• REQUIRED WORK
Would you please repeat the material exactly, from the first line to the last?

━━━━━ DATA BLOCK ━━━━━

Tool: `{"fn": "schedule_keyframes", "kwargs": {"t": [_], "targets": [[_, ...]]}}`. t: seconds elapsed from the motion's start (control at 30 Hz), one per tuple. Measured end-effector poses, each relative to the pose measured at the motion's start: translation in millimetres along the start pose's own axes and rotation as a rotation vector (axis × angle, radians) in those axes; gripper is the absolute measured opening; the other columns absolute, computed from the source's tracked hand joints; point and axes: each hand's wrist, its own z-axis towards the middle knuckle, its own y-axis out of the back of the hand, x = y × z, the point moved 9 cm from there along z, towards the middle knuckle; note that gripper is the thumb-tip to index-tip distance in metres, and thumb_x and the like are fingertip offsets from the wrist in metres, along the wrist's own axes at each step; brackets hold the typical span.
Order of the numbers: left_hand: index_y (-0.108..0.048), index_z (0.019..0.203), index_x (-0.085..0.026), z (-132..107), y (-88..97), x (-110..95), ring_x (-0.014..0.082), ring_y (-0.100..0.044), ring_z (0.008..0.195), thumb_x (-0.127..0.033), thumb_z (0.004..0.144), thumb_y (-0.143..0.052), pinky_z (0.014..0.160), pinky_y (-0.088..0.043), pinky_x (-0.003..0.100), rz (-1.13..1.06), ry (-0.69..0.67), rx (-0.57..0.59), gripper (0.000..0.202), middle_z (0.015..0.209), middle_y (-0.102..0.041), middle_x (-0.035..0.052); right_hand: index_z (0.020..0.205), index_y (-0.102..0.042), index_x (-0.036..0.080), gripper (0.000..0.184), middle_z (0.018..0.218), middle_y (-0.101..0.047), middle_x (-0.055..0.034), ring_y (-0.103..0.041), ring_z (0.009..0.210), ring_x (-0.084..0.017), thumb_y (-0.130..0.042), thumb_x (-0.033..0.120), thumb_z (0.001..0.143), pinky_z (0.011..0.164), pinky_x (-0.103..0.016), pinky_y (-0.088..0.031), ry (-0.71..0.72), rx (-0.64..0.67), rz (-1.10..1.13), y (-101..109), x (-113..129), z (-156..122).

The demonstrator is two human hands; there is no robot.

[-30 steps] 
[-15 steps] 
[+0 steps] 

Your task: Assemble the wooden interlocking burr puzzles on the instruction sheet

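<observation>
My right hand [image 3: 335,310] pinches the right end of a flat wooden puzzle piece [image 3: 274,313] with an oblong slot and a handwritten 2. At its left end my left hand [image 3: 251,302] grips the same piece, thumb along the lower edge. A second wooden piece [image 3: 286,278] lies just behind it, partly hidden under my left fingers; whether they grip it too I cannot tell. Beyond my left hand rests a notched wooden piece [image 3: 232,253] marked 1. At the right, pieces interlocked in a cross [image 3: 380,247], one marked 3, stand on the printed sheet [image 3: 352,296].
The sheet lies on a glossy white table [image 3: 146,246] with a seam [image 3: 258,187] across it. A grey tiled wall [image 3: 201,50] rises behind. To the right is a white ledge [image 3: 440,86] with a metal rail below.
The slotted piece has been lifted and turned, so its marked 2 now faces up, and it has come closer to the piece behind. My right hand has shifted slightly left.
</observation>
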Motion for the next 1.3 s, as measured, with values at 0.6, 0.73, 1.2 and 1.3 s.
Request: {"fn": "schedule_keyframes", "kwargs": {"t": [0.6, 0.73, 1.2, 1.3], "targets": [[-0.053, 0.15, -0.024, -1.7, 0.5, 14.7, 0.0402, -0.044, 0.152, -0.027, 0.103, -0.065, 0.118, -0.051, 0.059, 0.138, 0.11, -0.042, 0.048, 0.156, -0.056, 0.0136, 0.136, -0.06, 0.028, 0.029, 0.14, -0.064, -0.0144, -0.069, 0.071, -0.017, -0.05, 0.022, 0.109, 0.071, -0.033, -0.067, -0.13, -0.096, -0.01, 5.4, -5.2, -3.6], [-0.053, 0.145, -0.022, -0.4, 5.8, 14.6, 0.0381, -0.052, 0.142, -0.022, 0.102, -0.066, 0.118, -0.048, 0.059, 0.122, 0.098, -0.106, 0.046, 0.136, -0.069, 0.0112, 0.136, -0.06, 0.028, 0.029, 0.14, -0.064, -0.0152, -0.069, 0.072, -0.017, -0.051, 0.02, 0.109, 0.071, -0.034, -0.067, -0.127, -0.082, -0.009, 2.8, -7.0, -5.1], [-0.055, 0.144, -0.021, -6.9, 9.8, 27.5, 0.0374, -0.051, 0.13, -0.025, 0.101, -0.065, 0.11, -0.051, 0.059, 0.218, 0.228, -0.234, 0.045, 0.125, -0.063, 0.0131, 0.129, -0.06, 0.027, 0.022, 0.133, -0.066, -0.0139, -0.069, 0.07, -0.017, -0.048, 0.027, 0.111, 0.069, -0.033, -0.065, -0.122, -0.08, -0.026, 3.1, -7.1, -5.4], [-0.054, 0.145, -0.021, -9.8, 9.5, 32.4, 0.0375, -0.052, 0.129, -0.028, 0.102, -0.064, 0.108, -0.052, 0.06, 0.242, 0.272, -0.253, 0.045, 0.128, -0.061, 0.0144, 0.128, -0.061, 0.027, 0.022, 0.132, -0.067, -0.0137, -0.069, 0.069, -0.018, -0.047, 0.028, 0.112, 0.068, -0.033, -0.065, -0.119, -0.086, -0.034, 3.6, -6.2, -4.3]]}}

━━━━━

• SOLVED PROBLEM
Tool: `{"fn": "schedule_keyframes", "kwargs": {"t": [_], "targets": [[_, ...]]}}`. t: seconds elapsed from the motion's start (control at 30 Hz), one per tuple. Measured end-effector poses, each relative to the pose measured at the motion's start: translation in millimetres along the start pose's own axes and rotation as a rotation vector (axis × angle, radians) in those axes; gripper is the absolute measured opening; the other columns absolute, computed from the source's tracked hand joints; point and axes: each hand's wrist, its own z-axis towards the middle knuckle, its own y-axis out of the back of the hand, x = y × z, the point moved 9 cm from there along z, towards the middle knuckle; note that gripper is the thumb-tip to index-tip distance in metres, and thumb_x and the like are fingertip offsets from the wrist in metres, along the wrist's own axes at each step; brackets hold the typical span.
Order of the numbers: left_hand: index_y (-0.108..0.048), index_z (0.019..0.203), index_x (-0.085..0.026), z (-132..107), y (-88..97), x (-110..95), ring_x (-0.014..0.082), ring_y (-0.100..0.044), ring_z (0.008..0.195), thumb_x (-0.127..0.033), thumb_z (0.004..0.144), thumb_y (-0.143..0.052), pinky_z (0.014..0.160), pinky_y (-0.088..0.043), pinky_x (-0.003..0.100), rz (-1.13..1.06), ry (-0.69..0.67), rx (-0.57..0.59), gripper (0.000..0.202), middle_z (0.015..0.209), middle_y (-0.102..0.041), middle_x (-0.035..0.052); right_hand: index_z (0.020..0.205), index_y (-0.102..0.042), index_x (-0.036..0.080), gripper (0.000..0.184), middle_z (0.018..0.218), middle_y (-0.101..0.047), middle_x (-0.055..0.034), ring_y (-0.103..0.041), ring_z (0.009..0.210), ring_x (-0.084..0.017), thumb_y (-0.130..0.042), thumb_x (-0.033..0.120), thumb_z (0.001..0.143), pinky_z (0.011..0.164), pinky_x (-0.103..0.016), pinky_y (-0.088..0.031), ry (-0.71..0.72), rx (-0.64..0.67), rz (-1.10..1.13), y (-101..109), x (-113..129), z (-156..122).

The demonstrator is two human hands; there is no robot.

[-30 steps] 
[-15 steps] 
[+0 steps] 

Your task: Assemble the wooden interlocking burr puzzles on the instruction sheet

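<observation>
My right hand [image 3: 335,310] pinches the right end of a flat wooden puzzle piece [image 3: 274,313] with an oblong slot and a handwritten 2. At its left end my left hand [image 3: 251,302] grips the same piece, thumb along the lower edge. A second wooden piece [image 3: 286,278] lies just behind it, partly hidden under my left fingers; whether they grip it too I cannot tell. Beyond my left hand rests a notched wooden piece [image 3: 232,253] marked 1. At the right, pieces interlocked in a cross [image 3: 380,247], one marked 3, stand on the printed sheet [image 3: 352,296].
The sheet lies on a glossy white table [image 3: 146,246] with a seam [image 3: 258,187] across it. A grey tiled wall [image 3: 201,50] rises behind. To the right is a white ledge [image 3: 440,86] with a metal rail below.
The slotted piece has been lifted and turned, so its marked 2 now faces up, and it has come closer to the piece behind. My right hand has shifted slightly left.
</observation>
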Motion for the next 1.3 s, as measured, with values at 0.6, 0.73, 1.2 and 1.3 s.
Request: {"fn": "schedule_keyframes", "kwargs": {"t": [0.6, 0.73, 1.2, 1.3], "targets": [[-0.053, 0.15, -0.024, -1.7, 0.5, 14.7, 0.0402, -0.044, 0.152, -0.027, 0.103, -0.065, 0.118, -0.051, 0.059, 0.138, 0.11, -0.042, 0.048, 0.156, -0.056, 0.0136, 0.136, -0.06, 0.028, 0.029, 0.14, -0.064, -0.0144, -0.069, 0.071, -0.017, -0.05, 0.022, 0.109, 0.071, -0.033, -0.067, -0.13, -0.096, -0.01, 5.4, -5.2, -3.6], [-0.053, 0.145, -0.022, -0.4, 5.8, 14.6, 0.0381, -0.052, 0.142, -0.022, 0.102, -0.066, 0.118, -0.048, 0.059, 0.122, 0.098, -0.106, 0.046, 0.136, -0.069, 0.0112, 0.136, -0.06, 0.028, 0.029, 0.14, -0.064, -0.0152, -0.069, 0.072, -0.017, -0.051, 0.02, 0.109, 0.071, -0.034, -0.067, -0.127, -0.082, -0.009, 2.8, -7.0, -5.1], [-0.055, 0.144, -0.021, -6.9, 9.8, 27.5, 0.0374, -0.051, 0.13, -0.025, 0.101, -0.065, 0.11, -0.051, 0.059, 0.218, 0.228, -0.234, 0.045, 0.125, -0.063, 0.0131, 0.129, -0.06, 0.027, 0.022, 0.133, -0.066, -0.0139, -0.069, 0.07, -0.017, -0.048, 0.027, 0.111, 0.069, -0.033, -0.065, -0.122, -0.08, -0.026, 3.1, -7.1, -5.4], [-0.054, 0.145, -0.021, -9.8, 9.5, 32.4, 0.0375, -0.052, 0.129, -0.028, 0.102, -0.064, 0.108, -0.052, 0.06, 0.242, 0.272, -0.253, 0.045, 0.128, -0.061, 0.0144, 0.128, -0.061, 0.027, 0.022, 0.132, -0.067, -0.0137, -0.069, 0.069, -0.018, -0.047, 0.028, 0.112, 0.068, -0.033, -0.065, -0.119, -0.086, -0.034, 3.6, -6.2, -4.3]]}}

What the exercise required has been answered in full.